One can discern the beginnings of a shift in architecture that relates to a deep transformation going on in the sciences and in time will permeate all other areas of life. The new sciences of complexity - fractals, nonlinear dynamics, the new cosmology, self-organizing systems - have brought about the change in perspective. We have moved from a mechanistic view of the universe to one that is self-organizing at all levels, from the atom to the galaxy. Illuminated by the computer, this new worldview is paralleled by changes now occurring in architecture. 

The plurality of styles is a keynote. This reflects an underlying concern for the increasing pluralism of global cities. Growing out of post-modern complexity of the sixties and seventies - Jane Jacobs and Robert Venturi - is the complexity theory of the 1980s: Pluralism leads to conflict, the inclusion of opposite tastes and composite goals, a melting and boiling pot. Modernist purity and reduction could not handle this reality very well. 
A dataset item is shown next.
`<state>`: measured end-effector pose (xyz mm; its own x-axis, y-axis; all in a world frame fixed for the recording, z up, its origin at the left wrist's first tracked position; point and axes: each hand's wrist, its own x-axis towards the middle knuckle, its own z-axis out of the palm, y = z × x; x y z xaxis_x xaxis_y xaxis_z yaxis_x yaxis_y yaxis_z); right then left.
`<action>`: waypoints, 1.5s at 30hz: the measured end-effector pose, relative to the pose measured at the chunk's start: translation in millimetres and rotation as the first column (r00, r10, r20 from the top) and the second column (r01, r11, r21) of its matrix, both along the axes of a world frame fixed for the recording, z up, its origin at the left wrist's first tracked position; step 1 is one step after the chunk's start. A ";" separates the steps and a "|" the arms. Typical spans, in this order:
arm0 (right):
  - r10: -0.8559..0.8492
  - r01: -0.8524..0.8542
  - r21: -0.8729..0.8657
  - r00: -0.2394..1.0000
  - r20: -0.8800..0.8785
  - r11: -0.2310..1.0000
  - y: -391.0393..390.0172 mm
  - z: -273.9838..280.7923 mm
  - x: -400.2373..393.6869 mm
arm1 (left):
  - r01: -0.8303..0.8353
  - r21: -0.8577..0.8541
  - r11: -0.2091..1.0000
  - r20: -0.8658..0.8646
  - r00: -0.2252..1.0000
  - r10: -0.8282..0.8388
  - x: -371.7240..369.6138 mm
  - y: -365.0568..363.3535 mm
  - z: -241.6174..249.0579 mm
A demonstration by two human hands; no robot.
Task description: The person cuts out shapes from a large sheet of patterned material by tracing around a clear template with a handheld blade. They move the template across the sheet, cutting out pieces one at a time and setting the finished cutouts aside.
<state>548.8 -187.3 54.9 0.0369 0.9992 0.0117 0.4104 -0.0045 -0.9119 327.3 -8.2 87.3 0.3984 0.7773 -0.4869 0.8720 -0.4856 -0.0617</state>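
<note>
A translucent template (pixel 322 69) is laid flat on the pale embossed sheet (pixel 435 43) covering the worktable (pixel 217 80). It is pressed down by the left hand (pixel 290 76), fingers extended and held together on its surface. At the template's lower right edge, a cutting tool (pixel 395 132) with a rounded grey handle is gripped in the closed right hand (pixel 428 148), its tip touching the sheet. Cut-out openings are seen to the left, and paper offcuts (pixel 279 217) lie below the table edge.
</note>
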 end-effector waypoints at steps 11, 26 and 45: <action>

The Death of God, like the death of other major narratives over the last hundred years, may be confined to the west, especially visible now that the globe is experiencing the ultimate clash of civilizations. But fundamentalisms, either American or Other, are not living cultural movements however powerful they may be. They have produced no art, architecture or writing worth preserving, and the deeper problems remain. In spite of these problems, the question of whether the new paradigm exists in architecture is worth asking. What we’re seeing may be a false start; the old paradigm of Modernism can easily reassert its hegemony, as it is lurking behind every Blair and Bush. But a wind is stirring architecture; at least it is the beginning of a shift in theory and practice.